Friday, May 20, 2011

Is Skim Milk Making You Fat?



You probably spend all of one second deciding what kind of milk to put in your coffee. What's to debate? If you want to keep the pounds off and avoid heart disease, choose skim. This is gospel, after all: It's recommended by the USDA and has so permeated our thinking that you can't even find reduced-fat (2%) milk at places like Subway—and forget about whole.

But is it true? Let's start with the question of what's fattening. Whole milk contains more calories and, obviously, more fat. A cup has 146 calories and almost 8 grams of fat, reduced-fat (2%) has 122 calories and almost 5 grams of fat, low-fat (1%) has 103 calories and 2.5 grams of fat, and nonfat (skim) has 83 calories and virtually no fat.

But when it comes to losing weight, restricting calories has a poor track record. Evidence gleaned from numerous scientific studies says that if you starve yourself for lunch, you typically compensate at dinner. And according to a 2007 report in the Archives of Internal Medicine, telling overweight and obese patients to cut calories led to only "transient" weight loss—it didn't stay off.
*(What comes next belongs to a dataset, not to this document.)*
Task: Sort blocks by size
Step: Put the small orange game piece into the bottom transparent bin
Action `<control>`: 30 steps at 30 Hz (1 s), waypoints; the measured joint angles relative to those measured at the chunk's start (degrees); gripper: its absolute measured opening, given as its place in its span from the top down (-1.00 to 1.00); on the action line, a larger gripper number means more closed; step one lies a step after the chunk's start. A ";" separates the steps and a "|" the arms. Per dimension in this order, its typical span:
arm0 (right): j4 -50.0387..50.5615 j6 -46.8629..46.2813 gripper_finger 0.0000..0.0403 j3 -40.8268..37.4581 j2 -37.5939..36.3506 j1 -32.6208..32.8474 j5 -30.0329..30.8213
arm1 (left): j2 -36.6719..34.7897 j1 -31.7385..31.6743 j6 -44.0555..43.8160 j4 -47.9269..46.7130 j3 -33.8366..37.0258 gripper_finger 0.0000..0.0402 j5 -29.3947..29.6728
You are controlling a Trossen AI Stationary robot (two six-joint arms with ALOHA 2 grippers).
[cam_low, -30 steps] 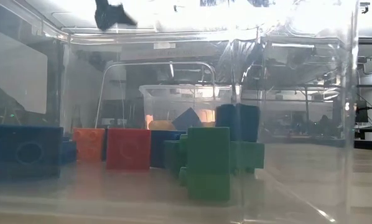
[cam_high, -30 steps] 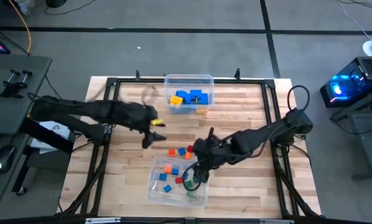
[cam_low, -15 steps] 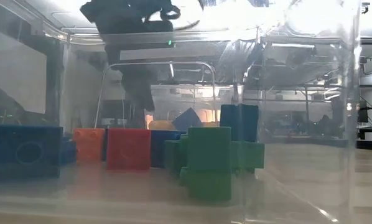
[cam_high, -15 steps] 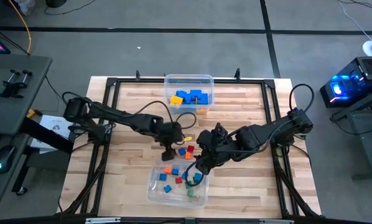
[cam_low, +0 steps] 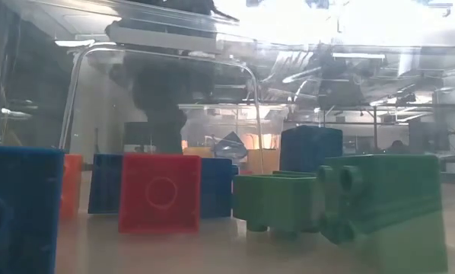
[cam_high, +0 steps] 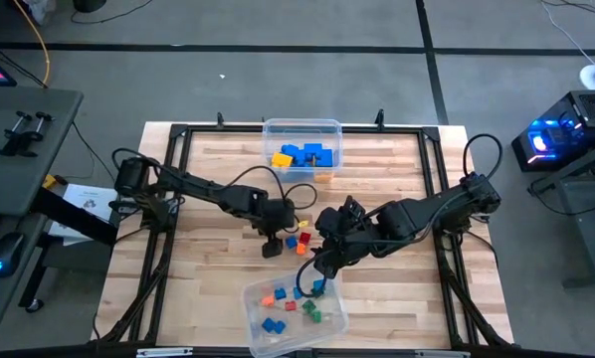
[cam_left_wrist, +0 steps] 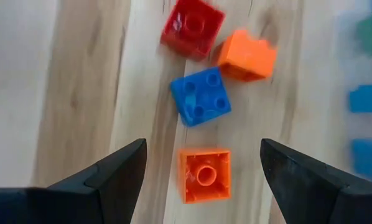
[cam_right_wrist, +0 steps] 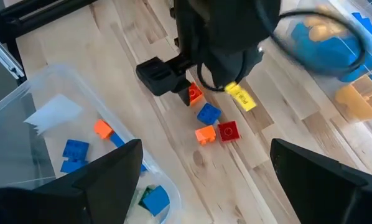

The same goes for cutting saturated fat. In 2003, the Cochrane Collaboration, a respected source for unbiased reviews of research, compared low-fat diets with low-calorie diets and found that "fat-restricted diets are no better than calorie-restricted diets in achieving long-term weight loss." As Walt Willet of the Harvard School of Public Health wrote in the American Journal of Medicine, "Diets high in fat do not appear to be the primary cause of the high prevalence of excess body fat in our society, and reductions in fat will not be a solution."